*INSTRUCTIONS TO FOLLOW*
What are the lines from the top of the entries through the one with "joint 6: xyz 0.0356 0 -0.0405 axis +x"? Write them out exactly, with no pictures.

*DATA SHOWN*
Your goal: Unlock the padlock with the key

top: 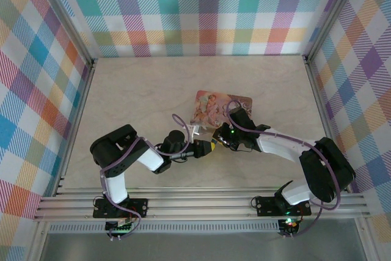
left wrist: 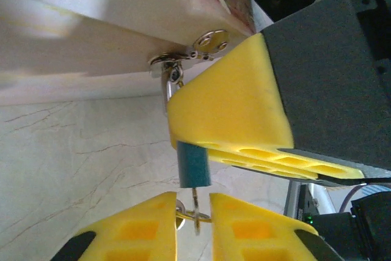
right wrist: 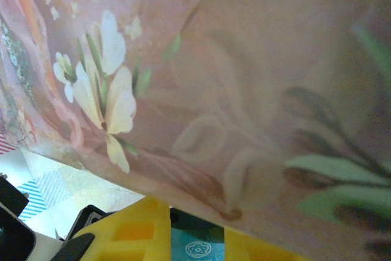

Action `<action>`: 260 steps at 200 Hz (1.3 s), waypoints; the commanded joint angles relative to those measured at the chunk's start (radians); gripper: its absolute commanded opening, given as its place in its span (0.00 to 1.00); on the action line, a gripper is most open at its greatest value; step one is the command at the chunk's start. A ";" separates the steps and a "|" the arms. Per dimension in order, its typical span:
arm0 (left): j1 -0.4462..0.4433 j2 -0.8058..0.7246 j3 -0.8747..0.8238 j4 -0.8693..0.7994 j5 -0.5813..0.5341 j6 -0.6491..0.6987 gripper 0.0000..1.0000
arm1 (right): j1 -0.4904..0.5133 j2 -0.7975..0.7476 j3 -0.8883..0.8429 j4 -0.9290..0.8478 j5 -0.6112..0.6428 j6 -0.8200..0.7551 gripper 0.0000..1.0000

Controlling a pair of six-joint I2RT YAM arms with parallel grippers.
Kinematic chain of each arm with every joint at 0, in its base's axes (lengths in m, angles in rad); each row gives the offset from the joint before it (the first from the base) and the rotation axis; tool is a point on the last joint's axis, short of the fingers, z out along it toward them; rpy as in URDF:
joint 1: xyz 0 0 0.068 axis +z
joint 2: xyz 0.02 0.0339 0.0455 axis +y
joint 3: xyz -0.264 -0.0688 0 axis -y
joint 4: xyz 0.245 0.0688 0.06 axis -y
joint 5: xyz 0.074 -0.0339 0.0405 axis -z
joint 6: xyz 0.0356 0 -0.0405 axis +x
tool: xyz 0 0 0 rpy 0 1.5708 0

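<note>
Right jaws point(right wrist: 197, 236) of mine are pinching the padlock point(left wrist: 193, 163) by its blue body. It hangs at the front edge of the pink illustrated box point(top: 223, 105), just below the box's metal clasp point(left wrist: 208, 42). A thin silver loop runs from that clasp down behind my right pad, which I take to be the shackle.

Left jaws point(left wrist: 193, 221) are drawn in narrow on the key point(left wrist: 195, 203), with a pad touching its small ring on either side. The key's shaft reaches up to the underside of the blue body. Whether it is fully seated I cannot tell.

Several things could go wrong from here:

- **Key slipping:** it is thin and held only at the ring, so a twist may roll it between my soft left pads and never turn the cylinder.
- **Bent shaft:** if the key is only partly in, turning could bend it or pop it out onto the tabletop point(left wrist: 73, 151) beside the box.
- **Padlock spinning:** my right pads cover little of the blue body, so the padlock could turn along with the key.
- **Box dragged:** any pull travels through the clasp and could shift or tip the box.
- **Jaws colliding:** both sets sit very close together at the box's front edge, so a wrist roll could knock one against the other.
</note>
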 commanded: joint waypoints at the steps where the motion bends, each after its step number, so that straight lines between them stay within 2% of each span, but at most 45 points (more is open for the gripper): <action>1: -0.014 0.015 0.021 0.057 0.016 0.000 0.06 | -0.002 0.007 -0.020 -0.018 -0.063 0.051 0.00; 8: -0.015 0.015 0.021 0.060 0.015 0.002 0.00 | -0.001 0.007 -0.020 -0.018 -0.064 0.051 0.00; 42: -0.023 -0.003 0.017 0.032 -0.029 0.088 0.00 | -0.002 0.004 -0.021 -0.029 -0.079 0.053 0.00; 57: -0.058 -0.035 0.010 -0.027 -0.126 0.221 0.00 | -0.003 0.000 -0.023 -0.041 -0.090 0.053 0.00; 77: -0.161 -0.104 0.013 -0.124 -0.308 0.463 0.00 | -0.014 -0.009 -0.002 -0.090 -0.128 0.031 0.00; 100: -0.248 -0.114 0.069 -0.210 -0.452 0.611 0.00 | -0.022 -0.016 0.050 -0.216 -0.139 -0.036 0.00; 119: -0.287 -0.113 0.114 -0.268 -0.527 0.671 0.00 | -0.023 -0.021 0.053 -0.254 -0.140 -0.056 0.00; 148: -0.288 -0.115 0.122 -0.294 -0.541 0.633 0.00 | -0.025 -0.029 0.033 -0.238 -0.140 -0.048 0.00; 176: -0.282 -0.128 0.118 -0.339 -0.529 0.554 0.00 | -0.026 -0.056 0.035 -0.244 -0.113 -0.050 0.39; 196: -0.280 -0.135 0.108 -0.365 -0.548 0.508 0.00 | -0.027 -0.097 0.037 -0.256 -0.085 -0.052 0.57; 219: -0.280 -0.146 0.108 -0.378 -0.559 0.498 0.00 | -0.031 -0.153 0.038 -0.282 -0.054 -0.052 0.64; 260: -0.281 -0.158 0.120 -0.415 -0.585 0.496 0.00 | -0.033 -0.215 0.017 -0.302 -0.041 -0.045 0.65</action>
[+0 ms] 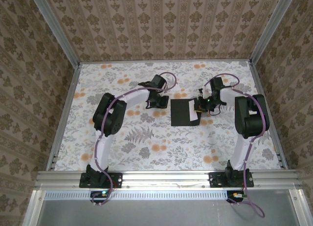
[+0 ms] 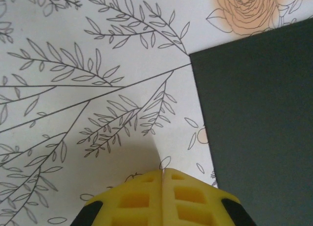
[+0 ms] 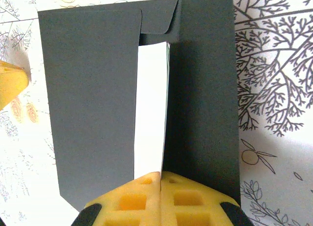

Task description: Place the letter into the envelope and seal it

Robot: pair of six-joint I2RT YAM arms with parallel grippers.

*EXERCISE RESPONSE*
Your goal: Unlock the padlock with the key

top: 
left wrist: 
right wrist: 

Action `<action>`: 260 steps at 200 Hz (1.3 s), waypoints; the commanded joint angles relative to those measured at the chunk's start (radians); gripper: its absolute commanded opening, given as its place in its span (0.00 to 1.00); on the action line, a gripper is most open at its greatest value; step one is the command at the chunk's start. A ";" separates the steps and a "|" the arms. Per dimension in order, its typical span:
arm0 (left): j1 -0.4462..0.4433 j2 -0.8058..0.7246 j3 -0.8747..0.8238 j4 -0.8693..0.7994 j5 -0.5813..0.5341 j6 -0.6491..0.6987 gripper 0.0000..1.0000
arm1 (right): j1 -0.4904..0.5133 j2 -0.7975..0.7476 j3 -0.8883..0.8429 j4 -0.9290..0.8478 j5 -0.6112..0.6428 j6 -0.8200..0.7551 gripper 0.0000..1.0000

Controlling a pair of six-joint I2RT YAM arms with parallel grippers.
Kinematic chain of each arm with every joint at 0, in its base's axes (lengths in m, angles in rad); each row gives the offset from the joint before it (the first from the base) and the rotation axis; tool is a point on the last joint's axis, short of the fingers, z out along it toward them; rpy as in URDF:
joint 1: xyz 0 0 0.068 axis +z
joint 2: xyz 0.02 0.0339 0.0455 axis +y
joint 3: xyz -0.264 -0.0688 0 axis -y
joint 4: xyz 0.245 0.0688 0.06 axis -y
joint 5: xyz 0.074 -0.0339 0.0405 axis -z
joint 6: xyz 0.0356 0 -0.0405 axis +x

The output has been completed.